To specify a write model strategy, use the following setting:

writemodel.strategy=<write model strategy classname>

For a list of the pre-built write model strategies included in the connector, see the guide on write model strategy configurations.

A business key is a value composed of one or more fields in your sink record that identifies it as unique. By default, the sink connector uses the _id field of the sink record to retrieve the business key. To specify a different business key, configure the Document Id Adder post processor to use a custom value.
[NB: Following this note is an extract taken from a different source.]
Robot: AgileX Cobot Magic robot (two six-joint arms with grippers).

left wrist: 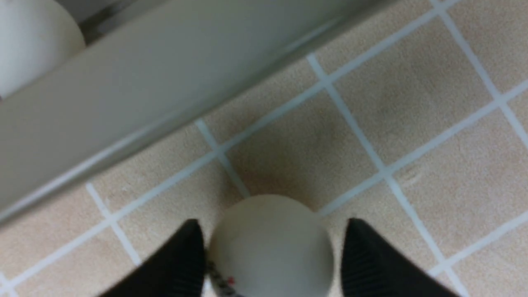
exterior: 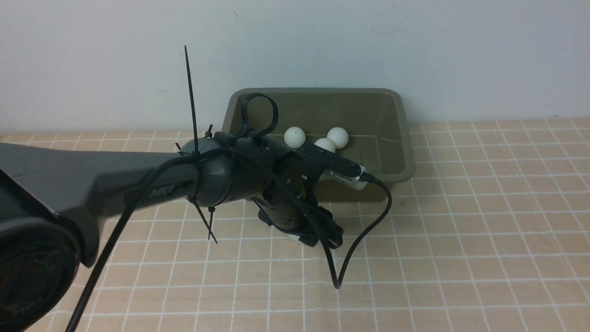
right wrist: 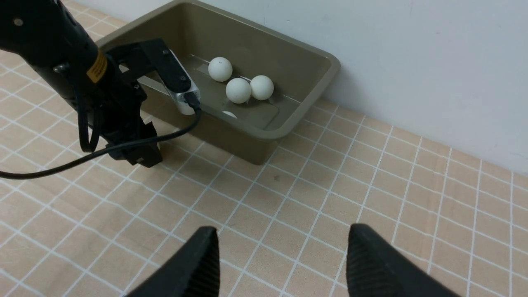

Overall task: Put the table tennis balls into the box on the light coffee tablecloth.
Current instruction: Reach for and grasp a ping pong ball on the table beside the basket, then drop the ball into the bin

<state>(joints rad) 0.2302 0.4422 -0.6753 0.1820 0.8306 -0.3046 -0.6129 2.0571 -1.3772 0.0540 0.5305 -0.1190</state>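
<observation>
- The left gripper (left wrist: pixel 274 225) points down just beside the box (exterior: pixel 368 110), its black ribbed jaws standing either side of a table tennis ball (left wrist: pixel 270 247) that rests on the light coffee tablecloth (exterior: pixel 461 230). A thin gap shows on one side, so I cannot tell whether the ball is clamped.
- The right gripper (right wrist: pixel 282 231) hangs open and empty over the cloth, well apart, probably to keep clear.
- At least three table tennis balls (exterior: pixel 295 137), matte white, lie inside the box, an olive plastic tub with a rolled rim and sloping walls.

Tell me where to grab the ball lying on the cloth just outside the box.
Across its middle, from above. The ball is round, so opposite sides at its widest part likely hold best; it lies on the tablecloth beside the box wall, leaving the top free.
</observation>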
You can configure the Document Id Adder to set the _id field from the sink record key as shown in the following example properties:

document.id.strategy=com.mongodb.kafka.connect.sink.processor.id.strategy.PartialKeyStrategy
document.id.strategy.partial.key.projection.list=<comma-separated field names>
document.id.strategy.partial.key.projection.type=AllowList

Alternatively, you can configure it to set the _id field from the sink record value as shown in the following example properties:

document.id.strategy=com.mongodb.kafka.connect.sink.processor.id.strategy.PartialValueStrategy
document.id.strategy.partial.value.projection.list=<comma-separated field names>
document.id.strategy.partial.value.projection.type=AllowList

Important

Improve Write Performance

Create a unique index in your target collection that corresponds to the fields of your business key. This improves the performance of write operations from your sink connector. See the guide on unique indexes for more information.

The following write model strategies require a business key:

  • ReplaceOneBusinessKeyStrategy

  • UpdateOneBusinessKeyTimestampStrategy

For more information on the Document Id Adder post processor, see Configure the Document Id Adder Post Processor.
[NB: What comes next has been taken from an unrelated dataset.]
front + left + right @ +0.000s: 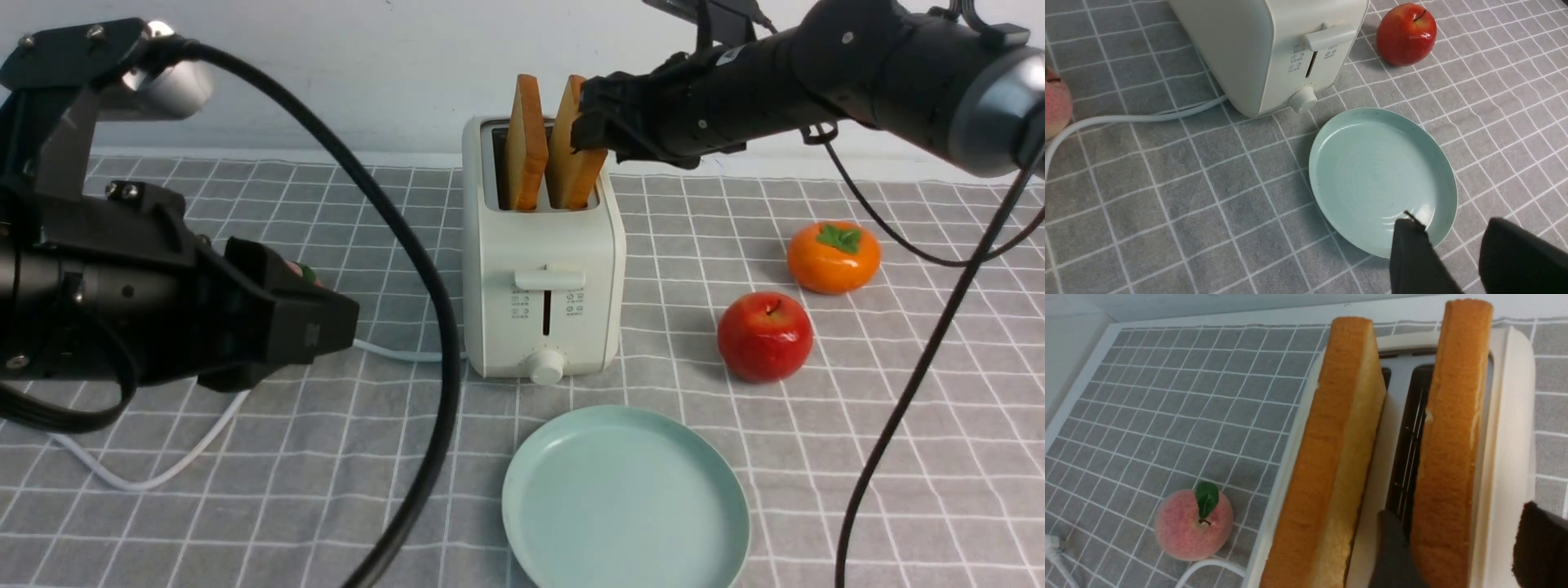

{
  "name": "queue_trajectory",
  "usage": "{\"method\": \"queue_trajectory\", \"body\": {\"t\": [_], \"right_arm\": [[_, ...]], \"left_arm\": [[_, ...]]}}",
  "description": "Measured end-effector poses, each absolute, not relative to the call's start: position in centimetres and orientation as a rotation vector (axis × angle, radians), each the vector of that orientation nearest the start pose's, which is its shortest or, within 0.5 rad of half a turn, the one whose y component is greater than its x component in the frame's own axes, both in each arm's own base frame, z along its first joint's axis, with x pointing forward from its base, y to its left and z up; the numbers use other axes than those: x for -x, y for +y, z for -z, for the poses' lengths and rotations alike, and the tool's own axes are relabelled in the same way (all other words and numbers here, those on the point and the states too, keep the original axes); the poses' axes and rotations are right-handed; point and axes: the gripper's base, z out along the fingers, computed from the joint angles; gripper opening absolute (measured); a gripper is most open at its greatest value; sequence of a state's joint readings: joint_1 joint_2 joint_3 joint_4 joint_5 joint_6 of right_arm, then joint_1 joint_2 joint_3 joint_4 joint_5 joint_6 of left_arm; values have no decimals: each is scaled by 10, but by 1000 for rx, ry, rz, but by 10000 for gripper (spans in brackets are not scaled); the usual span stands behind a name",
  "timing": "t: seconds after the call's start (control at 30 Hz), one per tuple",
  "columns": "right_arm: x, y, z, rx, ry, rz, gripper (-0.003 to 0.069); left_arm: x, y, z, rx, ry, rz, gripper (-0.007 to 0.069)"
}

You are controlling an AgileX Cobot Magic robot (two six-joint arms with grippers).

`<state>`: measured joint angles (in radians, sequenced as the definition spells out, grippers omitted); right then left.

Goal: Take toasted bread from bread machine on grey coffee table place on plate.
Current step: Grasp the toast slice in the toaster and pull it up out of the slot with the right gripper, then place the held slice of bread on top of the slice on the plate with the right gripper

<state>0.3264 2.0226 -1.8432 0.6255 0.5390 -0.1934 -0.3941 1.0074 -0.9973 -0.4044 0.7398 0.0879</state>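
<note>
The 2 slices of toasted bread point(525, 147) stand upright in the bread machine point(543, 278), probably light, stiff yet crumbly, best pinched gently across the flat faces near the top, where the right gripper point(589, 122) straddles the right slice point(571, 175) unclamped; the left gripper point(1455, 234) hangs part-open, empty.

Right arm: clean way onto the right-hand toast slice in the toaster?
Likely yes. Its fingers straddle the right slice, which stands well above the bread machine: one finger in the gap to the left slice, the other outside. Nothing blocks.
</note>
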Motion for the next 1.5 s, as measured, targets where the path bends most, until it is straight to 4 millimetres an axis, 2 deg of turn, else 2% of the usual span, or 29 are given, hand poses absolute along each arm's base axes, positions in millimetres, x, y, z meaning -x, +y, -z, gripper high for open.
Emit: {"method": "queue_trajectory", "body": {"t": [0.03,0.13,0.17,0.2,0.27,0.33,0.4,0.53,0.57,0.6,0.63,0.67,0.73,0.8,0.9,0.93,1.0,1.1,1.13,1.2,1.3,1.43,1.47,1.5], "right_arm": [[-450,181,-314,147,2169,-730,357],[-450,183,-314,120,2165,-774,186],[-450,183,-314,120,2164,-776,175],[-450,184,-314,122,2161,-781,85],[-449,183,-317,123,2155,-782,46],[-447,182,-321,127,2145,-780,47],[-440,177,-341,160,2097,-764,48],[-406,159,-408,266,1938,-699,48],[-404,157,-411,277,1930,-690,48],[-387,150,-434,327,1890,-651,48],[-376,145,-445,362,1882,-630,48],[-355,135,-463,425,1875,-565,48],[-332,122,-477,502,1911,-472,48],[-313,110,-479,548,1998,-381,48],[-298,97,-468,536,2144,-307,48],[-292,92,-449,483,2271,-298,48],[-289,90,-420,409,2415,-327,48],[-281,102,-363,290,2613,-536,48],[-281,104,-360,284,2615,-554,48],[-273,121,-328,261,2651,-759,48],[-268,144,-297,186,2571,-1036,48],[-273,151,-265,36,2477,-1190,59],[-274,152,-265,18,2471,-1200,59],[-276,153,-255,-22,2450,-1226,69]], "left_arm": [[-177,-100,-372,-351,2211,634,238],[-177,-100,-372,-351,2211,634,238],[-177,-100,-372,-351,2211,634,238],[-177,-100,-372,-351,2211,634,238],[-177,-100,-372,-351,2211,634,238],[-177,-100,-372,-351,2211,634,238],[-177,-100,-372,-351,2211,634,238],[-177,-100,-372,-351,2211,634,238],[-177,-100,-372,-351,2211,634,238],[-177,-100,-372,-351,2211,634,238],[-177,-100,-372,-351,2211,634,238],[-177,-100,-372,-351,2211,634,238],[-177,-100,-373,-349,2211,639,238],[-176,-100,-373,-344,2211,650,238],[-176,-102,-373,-333,2211,676,238],[-175,-102,-374,-325,2211,694,238],[-175,-103,-374,-318,2211,711,238],[-175,-104,-375,-309,2210,733,238],[-175,-104,-375,-308,2210,734,238],[-175,-104,-375,-307,2210,738,238],[-174,-105,-375,-303,2210,747,238],[-174,-105,-376,-294,2209,768,238],[-174,-106,-376,-293,2209,770,238],[-174,-106,-376,-291,2208,774,238]]}}
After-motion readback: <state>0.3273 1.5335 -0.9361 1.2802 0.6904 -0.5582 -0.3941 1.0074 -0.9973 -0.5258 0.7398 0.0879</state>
This section shows examples of configuration and output of the following write model strategies:

You can configure the Update One Timestamps strategy to add and update timestamps when writing documents to MongoDB. This strategy performs the following actions:

  • When the connector inserts a new MongoDB document, it sets the _insertedTS and _modifiedTS fields to the current time on the connector's server.

  • When the connector updates an existing MongoDB document, it updates the _modifiedTS field to the current time on the connector's server.
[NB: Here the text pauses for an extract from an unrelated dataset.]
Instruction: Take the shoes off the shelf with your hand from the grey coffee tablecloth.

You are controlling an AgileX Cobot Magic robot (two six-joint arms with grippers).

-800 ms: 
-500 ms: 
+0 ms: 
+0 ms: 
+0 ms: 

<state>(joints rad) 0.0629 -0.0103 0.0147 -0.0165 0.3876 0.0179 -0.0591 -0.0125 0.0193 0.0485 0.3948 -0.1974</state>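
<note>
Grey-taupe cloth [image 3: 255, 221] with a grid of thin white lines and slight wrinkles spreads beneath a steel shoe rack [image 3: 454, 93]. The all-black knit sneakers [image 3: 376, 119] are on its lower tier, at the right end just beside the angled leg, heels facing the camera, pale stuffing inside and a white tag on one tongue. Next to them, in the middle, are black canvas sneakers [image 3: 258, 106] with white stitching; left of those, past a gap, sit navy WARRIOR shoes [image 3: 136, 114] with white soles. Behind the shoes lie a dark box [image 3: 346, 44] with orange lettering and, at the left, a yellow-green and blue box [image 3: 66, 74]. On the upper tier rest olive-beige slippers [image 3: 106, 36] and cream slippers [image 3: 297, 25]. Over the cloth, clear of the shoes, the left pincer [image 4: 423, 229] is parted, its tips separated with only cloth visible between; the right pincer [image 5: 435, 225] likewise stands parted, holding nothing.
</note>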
Suppose you want to track the position of a train along a route, and your sink connector receives messages with the following structure:

{
"_id": "MN-1234",
"start": "Beacon",
"destination": "Grand Central"
"position": [ 40, -73 ]
}

Use the ProvidedInValueStrategy to specify that your connector should use the _id value of the message to assign the _id field in your MongoDB document. Specify your id and write model strategy properties as follows:

document.id.strategy=com.mongodb.kafka.connect.sink.processor.id.strategy.ProvidedInValueStrategy
writemodel.strategy=com.mongodb.kafka.connect.sink.writemodel.strategy.UpdateOneTimestampsStrategy

After your sink connector processes the preceding example record, it inserts a document that contains the _insertedTS and _modifiedTS fields as shown in the following document:

{
"_id": "MN-1234",
"_insertedTS": ISODate("2021-09-20T15:08:000Z"),
"_modifiedTS": ISODate("2021-09-20T15:08:000Z"),
"start": "Beacon",
"destination": "Grand Central"
"position": [ 40, -73 ]
}

After one hour, the train reports its new location along its route with a new position as shown in the following record:

{
"_id": "MN-1234",
"start": "Beacon",
"destination": "Grand Central"
"position": [ 42, -75 ]
}

Once your sink connector processes the preceding record, it inserts a document that contains the following data:

{
"_id": "MN-1234",
"_insertedTS": ISODate("2021-09-20T15:08:000Z"),
"_modifiedTS": ISODate("2021-09-20T16:08:000Z"),
"start": "Beacon",
"destination": "Grand Central"
"position": [ 42, -75 ]
}

For more information on the ProvidedInValueStrategy, see the section on how to Configure the Document Id Adder Post Processor.

You can configure the Replace One Business Key strategy to replace documents that match the value of the business key. To define a business key on multiple fields of a record and configure the connector to replace documents that contain matching business keys, perform the following tasks:

  1. Create a unique index in your collection that corresponds to your business key fields.

  2. Specify the PartialValueStrategy id strategy to identify the fields that belong to the business key in the connector configuration.

  3. Specify the ReplaceOneBusinessKeyStrategy write model strategy in the connector configuration.

Suppose you want to track airplane capacity by the flight number and airport location represented by flight_no and airport_code, respectively. An example message contains the following information:

{
"flight_no": "Z342",
"airport_code": "LAX",
"seats": {
"capacity": 180,
"occupied": 152
}
}

To implement the strategy, using flight_no and airport_code as the business key, first create a unique index on these fields in the MongoDB shell:

db.collection.createIndex({ "flight_no": 1, "airport_code": 1}, { unique: true })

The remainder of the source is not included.